記者6:NHKのナカノと申します。先ほど大塚さんから、「仮想通貨が来週中に手元に戻ってくる」という話がありましたが、「一部サービスの再開」というのは、仮想通貨の引き出しに関しては順次対応していって、来週中に完了するということでしょうか。

大塚:一部となっておりますので、その中のどこのところからというのは、最後の業務の確認のほうをさせていただいておりまして、順次それが確認でき次第、やらせていただくかたちになっております。

記者6:そうすると、今引き出せない状況になっている仮想通貨が、来週から引き出せるようになってくるということだと思うんですが。そうすると顧客の中では、今引き出したくても引き出せない、という方がいらっしゃいますので、そういう方々が一斉に引き出すという可能性もあると思うんですが。

そういう場合に御社として、サービスを続けていく上で、そういう状況が起きてもなおサービスを続けていけるとお考えなのかどうか、またもしそう考えられるのであれば、それはどういう根拠があってそう考えられるのか、教えてください。

大塚:はい。サービスは続けて継続できると考えております。なぜならば、先ほどのお話と一緒なんですが、お客様からお預かりしています仮想通貨に関しましても、別で管理させていただいておりますので。仮想通貨の送金をされる場合にもそちらの中から出させていただくかたちになりますので、サービスの継続はできると考えております。

フィッシングメールから感染した?

記者7:朝日新聞のスドウと申します。マルウェアの感染プロセスの関係で、何点かお尋ねさせていただきたいんですが。先ほど大塚様のお答えの中で「従業員にメールのかたちで送られてきた」とありましたが、これはいわゆるフィッシングメールということでよろしいんでしょうか。

大塚:何メールでしょう?

記者7:フィッシングメール、ということでよろしいんでしょうか。一般的に言われている。つまりウイルスとかの感染を誘発させるために、あえて悪意を持って従業員に送られたようなメールの中身であった、ということでよろしいんですか?

大塚:はい、我々としてはそういう認識をしております。

記者7:なるほど。このメールは、ここ大事なんですけども、コインチェックのある特定の従業員に対して送られたものですか? それともコインチェックの従業員の、いろんな方に送られているものなんでしょうか。

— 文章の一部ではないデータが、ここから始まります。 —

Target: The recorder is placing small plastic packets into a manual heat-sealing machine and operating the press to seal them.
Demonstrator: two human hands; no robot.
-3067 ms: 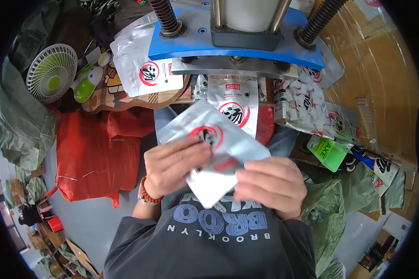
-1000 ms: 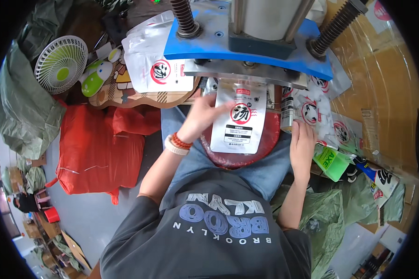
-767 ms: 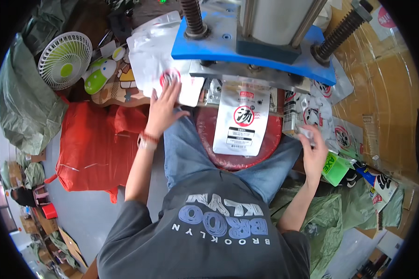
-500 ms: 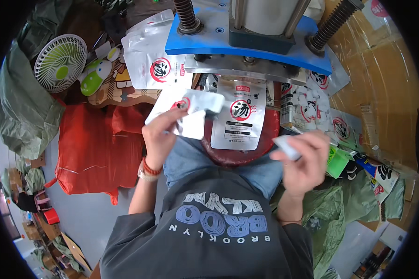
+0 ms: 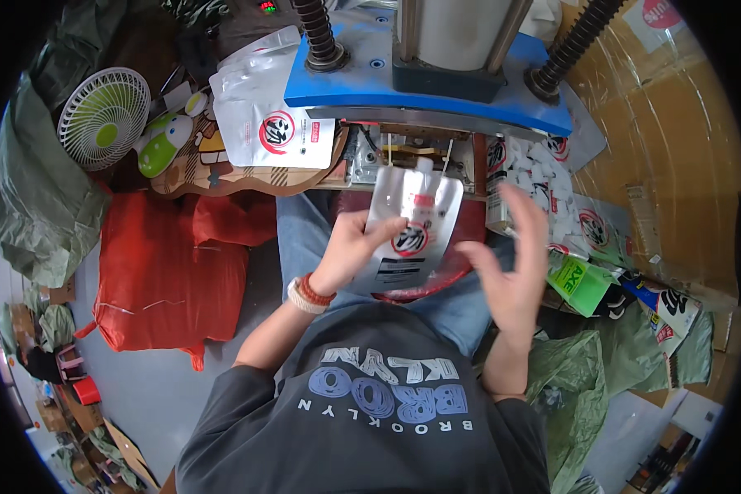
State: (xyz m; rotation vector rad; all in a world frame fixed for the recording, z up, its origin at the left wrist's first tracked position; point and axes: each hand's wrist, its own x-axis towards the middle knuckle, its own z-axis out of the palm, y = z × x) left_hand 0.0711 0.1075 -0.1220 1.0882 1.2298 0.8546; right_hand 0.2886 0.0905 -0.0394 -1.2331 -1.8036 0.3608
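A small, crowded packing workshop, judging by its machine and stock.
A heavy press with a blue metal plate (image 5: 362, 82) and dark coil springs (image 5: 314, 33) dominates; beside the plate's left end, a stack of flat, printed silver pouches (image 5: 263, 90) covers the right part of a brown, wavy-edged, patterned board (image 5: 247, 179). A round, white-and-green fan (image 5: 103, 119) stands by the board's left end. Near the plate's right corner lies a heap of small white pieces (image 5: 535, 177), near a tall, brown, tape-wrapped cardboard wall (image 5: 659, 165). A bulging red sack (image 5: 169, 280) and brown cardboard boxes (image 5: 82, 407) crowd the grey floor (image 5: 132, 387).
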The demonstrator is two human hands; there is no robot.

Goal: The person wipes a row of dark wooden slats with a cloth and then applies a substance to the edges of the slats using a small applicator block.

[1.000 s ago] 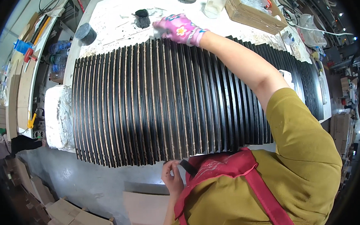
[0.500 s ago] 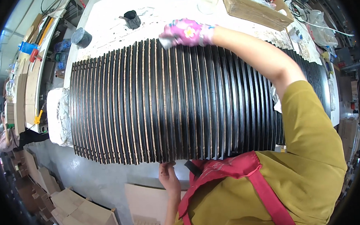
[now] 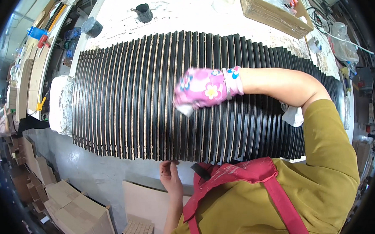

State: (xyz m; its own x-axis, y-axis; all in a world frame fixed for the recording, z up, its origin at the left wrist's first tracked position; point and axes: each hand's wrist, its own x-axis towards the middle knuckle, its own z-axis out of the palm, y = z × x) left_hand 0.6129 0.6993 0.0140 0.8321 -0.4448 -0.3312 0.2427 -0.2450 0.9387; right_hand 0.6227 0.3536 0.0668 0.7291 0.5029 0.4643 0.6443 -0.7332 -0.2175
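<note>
Long black strips [image 3: 152,97] with pale speckled bands between them lie side by side across the work table. My right hand [image 3: 205,88], in a pink flowered glove, is over the middle of the strips, closed around a small white pad [image 3: 186,110]. Whether the pad is cloth or sponge I cannot make out. At the near edge my bare left hand [image 3: 171,177] has curled fingers at the end of a black strip, their tips partly hidden. A crumpled white cloth [image 3: 293,116] lies on the strips under my right forearm.
On the white tabletop [image 3: 182,17], beyond the strips, stand a small black pot [image 3: 144,13] and a dark tub [image 3: 91,27]. A cardboard box [image 3: 271,15] of plastic bags is at far right. Cardboard stacks [image 3: 77,207] stand below left; a white wrapped block [image 3: 61,106] sits by the strips' left end.
My right hand has come from the far ends of the strips toward me, to their middle, with the white pad. My left hand has shifted slightly left. The view has tilted a little.
</note>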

大塚:現時点では、複数の者に送られていることが確認できております。

記者7:それはいずれも同一のメールが、同報されるかたちで送られているわけですか?

大塚:すいません、ちょっとそこ……同じものが複数の者に行っているかというのは、ちょっと確認させていただきたいと思います。

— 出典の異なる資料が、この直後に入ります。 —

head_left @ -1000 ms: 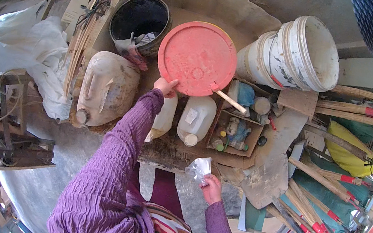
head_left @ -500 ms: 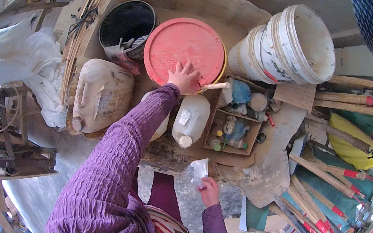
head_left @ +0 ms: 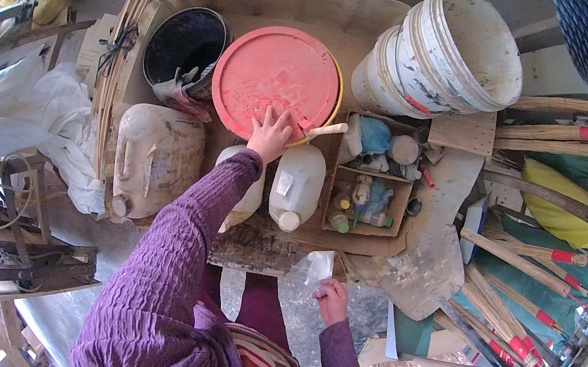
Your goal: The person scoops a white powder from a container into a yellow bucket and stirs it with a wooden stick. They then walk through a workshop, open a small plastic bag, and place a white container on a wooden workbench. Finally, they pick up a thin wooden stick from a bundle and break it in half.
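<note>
My left hand [head_left: 271, 135] rests with fingers spread on the near edge of a round red lid [head_left: 273, 75], which covers a bucket with a yellow rim. Just right of those fingers, a pale wooden handle [head_left: 328, 131] sticks out from the lid's edge; its other end is hard to make out. In my right hand [head_left: 331, 301], low in front of the table, a small white and clear plastic bag [head_left: 319, 265] is pinched. Two whitish jugs stand below the lid: one jug [head_left: 297, 188] shows fully, the other [head_left: 250, 192] is partly behind my left forearm.
A black bucket [head_left: 186, 49] with a glove [head_left: 181, 91] and a big stained jerrycan [head_left: 157, 164] stand left. Right are stacked white buckets [head_left: 406, 70] and a cardboard box [head_left: 364, 230] of bottles. Bundled sticks [head_left: 550, 141] with red bands lie far right.
My left hand has slid slightly toward the near left of the lid, its fingers still spread. The whole view has shifted a little. My right hand keeps hold of the plastic bag.
</note>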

記者7:なるほど。それとですね、そのメールというのはコインチェックに宛てられた特定の中身に類するメールなのか、それとも仮想通貨事業者に広く送られるような、汎用的な内容だったか、どちらでしょうか。

大塚:汎用的な内容ではなかったと認識しております。

記者7:そうすると、あくまでもコインチェックに宛てたような内容で送って来ていると。

大塚:そのような文章だったと思います。

記者7:なるほど。それと「当社従業員の端末にマルウェアを感染させ」とありますが、この「端末」というのは「社員のパソコン」ということでよろしいんでしょうか。

大塚:左様でございます。

秘密鍵はNEMのサーバ内にあった

記者7:感染規模は1台ですか、複数台ですか?

大塚:複数台。

記者7:それは、最初にメールを開いてしまった方がウイルスに感染して、社内のネットワークを介して次々と端末に感染したような、そんな動きが見られるんでしょうか。

大塚:そういう動きではなさそうでございました。

記者7:ということは、送られてきたメールを複数の方が開いてしまって、時間的なタイミングはともかくとしても、同じようなマルウェアが同時に感染してしまったようなイメージでしょうか。

大塚:イメージとしては、そのようなかたちになります。

記者7:わかりました、それとですね。

司会者:大変恐縮ですが、ご質問はお一人様2問までと……。

記者7:もう1個だけ! 「秘密鍵を窃取された」とありますが、この秘密鍵というのは御社の従業員の端末にあったのか、NEMのサーバーの中にあったのか、どちらなんでしょうか。

大塚:従業員ではなくて、NEMのサーバーのほうにございました。

記者7:どうもありがとうございます。